Where artistry and innovation share center stage

Henry Spinelli photoThe Henry Spinelli Story

A well-maintained high-quality used piano can be just as useful as a new piano. We are the recent beneficiaries of two such pianos, the result of the generosity of one of our most distinguished alumni.  

Pianist Henry Spinelli (A 1955), long-time professor at Chatham University and someone I am honored to know and to call a friend, has given us two beautiful pianos. Here’s a word about Henry:

Pianist Henry Spinelli is Professor Emeritus of Music at Chatham University where he also served as Artistic Director of the Laboratory School of Music.  He is an alumnus of the Department of Music at Carnegie Institute of Technology and has recently served as Artist-Lecturer in the School of Music at Carnegie Mellon. He has given innumerable concerts throughout the United States, Canada, and the Caribbean, and has performed repeatedly in New York City in Carnegie Recital Hall, Town Hall, and Alice Tully Hall at Lincoln Center. In Washington, D.C., he appeared under the auspices of the Washington Performing Arts Society in recital at the Kennedy Center. He has been heard frequently on classical WQED-FM in Pittsburgh and has been featured on the NPR radio show “Grand Piano”. In addition to traditional repertoire for the piano, Spinelli's programs have focused on 20th-century music. He has given many lecture recitals on composers of the Belle Epoque and the music of Olivier Messiaen, and he is well-known for his performances of Charles Ives' "Concord" Sonata.   
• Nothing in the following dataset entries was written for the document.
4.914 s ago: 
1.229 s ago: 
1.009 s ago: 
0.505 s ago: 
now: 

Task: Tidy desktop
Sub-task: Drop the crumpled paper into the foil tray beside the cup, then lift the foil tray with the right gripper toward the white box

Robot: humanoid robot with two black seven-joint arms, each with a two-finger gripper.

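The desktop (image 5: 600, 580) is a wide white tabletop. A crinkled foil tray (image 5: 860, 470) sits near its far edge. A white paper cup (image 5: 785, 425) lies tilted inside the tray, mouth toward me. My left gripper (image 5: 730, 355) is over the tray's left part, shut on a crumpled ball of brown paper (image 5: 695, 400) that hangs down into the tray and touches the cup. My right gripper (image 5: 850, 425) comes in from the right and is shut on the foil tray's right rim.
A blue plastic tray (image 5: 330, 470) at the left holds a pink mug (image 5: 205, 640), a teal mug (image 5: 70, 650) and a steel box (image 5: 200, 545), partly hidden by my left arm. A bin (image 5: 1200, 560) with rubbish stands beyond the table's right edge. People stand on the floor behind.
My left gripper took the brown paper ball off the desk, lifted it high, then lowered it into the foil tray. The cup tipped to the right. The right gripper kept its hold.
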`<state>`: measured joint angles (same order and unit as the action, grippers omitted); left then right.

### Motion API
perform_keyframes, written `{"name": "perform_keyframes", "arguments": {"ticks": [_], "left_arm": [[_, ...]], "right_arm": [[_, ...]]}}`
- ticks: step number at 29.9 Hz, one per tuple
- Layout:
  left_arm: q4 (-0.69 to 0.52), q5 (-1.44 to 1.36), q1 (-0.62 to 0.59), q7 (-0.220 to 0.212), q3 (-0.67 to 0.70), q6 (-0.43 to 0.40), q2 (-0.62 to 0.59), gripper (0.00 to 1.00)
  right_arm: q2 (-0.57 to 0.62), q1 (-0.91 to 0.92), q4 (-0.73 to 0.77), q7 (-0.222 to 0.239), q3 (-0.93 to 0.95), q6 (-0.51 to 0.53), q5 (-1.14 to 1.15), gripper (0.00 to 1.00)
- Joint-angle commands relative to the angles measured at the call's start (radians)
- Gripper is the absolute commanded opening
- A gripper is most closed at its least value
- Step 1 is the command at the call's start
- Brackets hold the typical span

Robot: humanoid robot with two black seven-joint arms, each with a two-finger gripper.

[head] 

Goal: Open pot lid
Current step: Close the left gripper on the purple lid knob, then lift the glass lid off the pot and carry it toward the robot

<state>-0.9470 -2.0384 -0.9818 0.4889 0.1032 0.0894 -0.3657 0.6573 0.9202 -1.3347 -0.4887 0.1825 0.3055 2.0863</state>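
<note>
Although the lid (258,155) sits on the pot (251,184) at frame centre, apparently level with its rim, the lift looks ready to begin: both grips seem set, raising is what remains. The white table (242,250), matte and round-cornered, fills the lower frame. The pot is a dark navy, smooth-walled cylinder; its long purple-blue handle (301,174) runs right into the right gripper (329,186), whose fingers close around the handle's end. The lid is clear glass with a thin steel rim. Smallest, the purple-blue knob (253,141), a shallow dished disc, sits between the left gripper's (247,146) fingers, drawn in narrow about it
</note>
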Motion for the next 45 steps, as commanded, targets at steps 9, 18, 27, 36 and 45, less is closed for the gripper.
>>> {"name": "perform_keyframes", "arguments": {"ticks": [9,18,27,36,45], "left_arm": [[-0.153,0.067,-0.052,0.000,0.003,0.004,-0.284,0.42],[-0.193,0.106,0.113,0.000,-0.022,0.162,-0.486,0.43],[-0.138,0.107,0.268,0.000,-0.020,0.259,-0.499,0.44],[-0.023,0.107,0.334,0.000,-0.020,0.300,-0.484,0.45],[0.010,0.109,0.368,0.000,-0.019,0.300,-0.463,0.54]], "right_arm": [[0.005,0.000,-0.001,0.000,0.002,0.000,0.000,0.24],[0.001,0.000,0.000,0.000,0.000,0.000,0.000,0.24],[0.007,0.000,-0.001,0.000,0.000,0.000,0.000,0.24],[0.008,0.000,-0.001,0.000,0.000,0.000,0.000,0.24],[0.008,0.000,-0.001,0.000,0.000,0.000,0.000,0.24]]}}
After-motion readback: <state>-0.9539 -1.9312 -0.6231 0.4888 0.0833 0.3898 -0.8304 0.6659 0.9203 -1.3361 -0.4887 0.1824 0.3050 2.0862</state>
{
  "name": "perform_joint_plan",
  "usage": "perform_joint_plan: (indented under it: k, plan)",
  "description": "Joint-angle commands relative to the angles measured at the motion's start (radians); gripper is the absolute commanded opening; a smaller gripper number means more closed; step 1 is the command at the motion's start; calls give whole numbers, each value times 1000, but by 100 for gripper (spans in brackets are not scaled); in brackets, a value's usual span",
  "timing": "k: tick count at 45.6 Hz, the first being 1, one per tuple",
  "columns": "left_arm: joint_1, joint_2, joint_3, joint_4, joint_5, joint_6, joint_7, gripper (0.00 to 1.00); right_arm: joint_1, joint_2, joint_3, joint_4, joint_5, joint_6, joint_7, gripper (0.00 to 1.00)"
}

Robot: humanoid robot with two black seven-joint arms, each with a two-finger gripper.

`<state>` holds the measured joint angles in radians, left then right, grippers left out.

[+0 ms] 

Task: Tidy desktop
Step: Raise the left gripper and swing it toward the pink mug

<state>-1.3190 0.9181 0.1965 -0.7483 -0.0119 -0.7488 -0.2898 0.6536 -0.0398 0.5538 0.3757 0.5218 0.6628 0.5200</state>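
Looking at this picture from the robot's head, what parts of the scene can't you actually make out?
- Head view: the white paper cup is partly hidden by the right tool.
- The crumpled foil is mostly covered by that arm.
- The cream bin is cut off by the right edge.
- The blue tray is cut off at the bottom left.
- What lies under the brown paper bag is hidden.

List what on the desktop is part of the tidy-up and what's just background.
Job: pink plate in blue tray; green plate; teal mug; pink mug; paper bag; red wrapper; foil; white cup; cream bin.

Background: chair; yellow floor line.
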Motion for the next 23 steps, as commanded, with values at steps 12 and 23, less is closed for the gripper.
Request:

It gives me great pleasure to report that even as an octogenarian Henry is still practicing, performing, and recording, and sounds better than ever. As proof, check out the recording he did in 2013, Henry Spinelli – 80, a terrific disc of Scarlatti, Schubert, Faure, Irving Fine, Gershwin, and three etudes written by our own Earl Wild (who wasn’t a bad little pianist himself).

For many years Henry practiced in his home studio on two beautiful 7-foot pianos, a Baldwin and a Bechstein, which he always kept in pristine condition. Henry let me know that when the time was right, he would gift these gorgeous instruments to the Carnegie Mellon School of Music. The time is here, and these two instruments are now permanent fixtures in the two new chamber music rehearsal rooms in the Hall of the Arts.

I should hasten to add this doesn’t mean Henry is finished practicing and performing - not by a long shot. He continues honing his artistry on his new Steinway Model “B”.

I am sincerely grateful to Henry for his wonderful generosity and thoughtfulness, and continued engagement with his alma mater.